I have job running on spark 2.4.4 on hdfs cluster. It reads and joins two sources and does some processing of this data. Job is quite massive. shuffle-partitions are set up to 10000.
Job ends up on last task of one of the stages
First scenario:
24/07/30 07:20:00 WARN expressions.RowBasedKeyValueBatch: Calling spill() on RowBasedKeyValueBatch. Will not spill but return 0.
24/07/30 07:20:00 WARN expressions.RowBasedKeyValueBatch: Calling spill() on RowBasedKeyValueBatch. Will not spill but return 0.
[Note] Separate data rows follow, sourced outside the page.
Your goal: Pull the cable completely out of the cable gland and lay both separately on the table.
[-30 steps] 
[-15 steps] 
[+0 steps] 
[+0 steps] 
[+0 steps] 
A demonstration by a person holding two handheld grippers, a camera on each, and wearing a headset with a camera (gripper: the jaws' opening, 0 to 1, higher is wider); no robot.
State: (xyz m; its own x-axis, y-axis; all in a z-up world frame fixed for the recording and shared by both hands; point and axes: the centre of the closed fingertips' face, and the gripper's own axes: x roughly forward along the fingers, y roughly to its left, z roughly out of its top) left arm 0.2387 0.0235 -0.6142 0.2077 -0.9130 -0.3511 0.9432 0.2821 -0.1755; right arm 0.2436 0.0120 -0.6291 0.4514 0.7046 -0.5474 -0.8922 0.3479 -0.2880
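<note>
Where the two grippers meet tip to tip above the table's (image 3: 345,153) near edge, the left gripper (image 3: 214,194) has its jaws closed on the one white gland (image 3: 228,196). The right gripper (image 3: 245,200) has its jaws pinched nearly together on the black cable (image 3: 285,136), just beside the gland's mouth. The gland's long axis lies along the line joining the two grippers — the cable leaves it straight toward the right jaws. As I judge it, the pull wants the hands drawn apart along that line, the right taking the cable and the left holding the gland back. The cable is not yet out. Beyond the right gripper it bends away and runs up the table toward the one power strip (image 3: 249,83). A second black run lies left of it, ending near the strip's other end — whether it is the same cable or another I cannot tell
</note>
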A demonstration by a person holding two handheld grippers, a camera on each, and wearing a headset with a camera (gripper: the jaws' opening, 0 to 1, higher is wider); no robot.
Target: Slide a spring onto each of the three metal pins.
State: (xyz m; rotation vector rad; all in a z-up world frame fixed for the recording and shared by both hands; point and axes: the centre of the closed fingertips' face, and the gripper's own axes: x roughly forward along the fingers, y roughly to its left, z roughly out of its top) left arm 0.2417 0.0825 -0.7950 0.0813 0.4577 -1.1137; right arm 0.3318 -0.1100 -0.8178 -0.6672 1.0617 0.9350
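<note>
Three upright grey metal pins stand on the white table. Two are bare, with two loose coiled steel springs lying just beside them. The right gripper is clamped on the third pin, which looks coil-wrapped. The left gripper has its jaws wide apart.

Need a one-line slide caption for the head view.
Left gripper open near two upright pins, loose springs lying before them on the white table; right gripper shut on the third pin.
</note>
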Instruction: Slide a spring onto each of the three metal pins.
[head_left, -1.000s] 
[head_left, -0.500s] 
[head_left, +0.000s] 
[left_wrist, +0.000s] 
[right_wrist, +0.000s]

24/07/30 07:20:01 INFO memory.TaskMemoryManager: Memory used in task 158596
24/07/30 07:20:01 INFO memory.TaskMemoryManager: Acquired by org.apache.spark.unsafe.map.BytesToBytesMap@c437ba3: 14.6 GB
24/07/30 07:20:01 INFO memory.TaskMemoryManager: Acquired by org.apache.spark.util.collection.unsafe.sort.UnsafeExternalSorter@d451207: 64.0 MB
24/07/30 07:20:01 INFO memory.TaskMemoryManager: Acquired by org.apache.spark.sql.catalyst.expressions.FixedLengthRowBasedKeyValueBatch@78ce3e2b: 64.0 MB
24/07/30 07:20:01 INFO memory.TaskMemoryManager: Acquired by org.apache.spark.sql.catalyst.expressions.VariableLengthRowBasedKeyValueBatch@5f53250: 64.0 MB
24/07/30 07:20:01 INFO memory.TaskMemoryManager: Acquired by org.apache.spark.unsafe.map.BytesToBytesMap@2085c96d: 256.0 KB
24/07/30 07:20:01 INFO memory.TaskMemoryManager: Acquired by org.apache.spark.shuffle.sort.ShuffleExternalSorter@714737fd: 32.0 KB
24/07/30 07:20:01 INFO memory.TaskMemoryManager: Acquired by org.apache.spark.unsafe.map.BytesToBytesMap@30fe0610: 256.0 KB
24/07/30 07:20:01 INFO memory.TaskMemoryManager: 0 bytes of memory were used by task 158596 but are not associated with specific consumers
24/07/30 07:20:01 INFO memory.TaskMemoryManager: 15838248960 bytes of memory are used for execution and 114520823 bytes of memory are used for storage
24/07/30 07:20:07 INFO sort.UnsafeExternalSorter: Thread 100 spilling sort data of 2.0 GB to disk (0 time so far)
There is some data-skew which causes spill to disk. But it is the loop, nothing progressing.
I tried less executors – in this scenario there was no spill to disk, but no logs at all, and job beginning to not doing anything at the same point.
What can cause that?
I tried to run job with less executors and substantially increased memory.